The international media has united in a chorus to kvetch that the IDF isn't letting them into Gaza, so they can't do their job.
The Israeli journalists aren't being let in either, by the way.
And yet, and yet. I recommend that you go visit the website of Haaretz, and read whatever you find there under the byline of Avi Yissacharoff. These days he's writing at least two articles a day, and they're all informative and interesting, as always with him. They're good, however, not only because he's a talented professional, but mostly because he has excellent sources, and also he understands what they tell him, both because his Arabic is perfect and because he's been around for a while and can pick up subtleties and innuendo.
It turns out that if you're a top-notch reporter, and you do your homework steadily over many years, you can keep on doing your job even under unfortunate circumstances such as not being allowed into a war zone. You can use the telephone, for example, and talk to all sorts of people, because you know them and they know you; you can cross reference their stories with those of other people whose phone numbers you also know.

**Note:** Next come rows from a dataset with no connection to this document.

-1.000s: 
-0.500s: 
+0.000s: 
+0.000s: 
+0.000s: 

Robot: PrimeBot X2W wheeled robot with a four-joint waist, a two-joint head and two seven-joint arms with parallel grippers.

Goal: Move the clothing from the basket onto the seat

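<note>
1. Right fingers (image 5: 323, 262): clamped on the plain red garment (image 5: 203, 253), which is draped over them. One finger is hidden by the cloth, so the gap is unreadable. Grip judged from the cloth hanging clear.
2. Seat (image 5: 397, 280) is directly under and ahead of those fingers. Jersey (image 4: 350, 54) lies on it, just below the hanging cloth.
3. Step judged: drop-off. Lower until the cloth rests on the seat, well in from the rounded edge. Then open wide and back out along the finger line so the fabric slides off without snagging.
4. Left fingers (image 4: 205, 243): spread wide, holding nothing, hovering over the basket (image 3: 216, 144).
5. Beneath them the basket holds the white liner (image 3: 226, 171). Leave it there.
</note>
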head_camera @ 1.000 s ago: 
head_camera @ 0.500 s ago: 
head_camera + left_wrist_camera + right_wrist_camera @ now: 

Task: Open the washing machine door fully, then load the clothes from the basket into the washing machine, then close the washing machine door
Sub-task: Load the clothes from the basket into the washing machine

If, on the other hand, you're an internationally recognized reporter for a brand-name media outlet and you've just flown in this week, you're staying at the American Colony hotel in Jerusalem, you don't know the languages and certainly know no regular people who could answer your phone calls, and you're mighty exasperated at the unhelpfulness of the Israeli authorities - well, I'd say you only have yourself to blame. But that wouldn't be correct. Parts of the blame should go to your editors, and even more of it should go to the public which is willing to go along with your charade.
Postscript: Amira Hass, also at Haaretz, is doing the same as Yissacharoff and for the same reasons. Now I'm not recommending you get too carried away by the content of what she writes, mind you, but I recognize a professional when I see one. And when I don't, of course.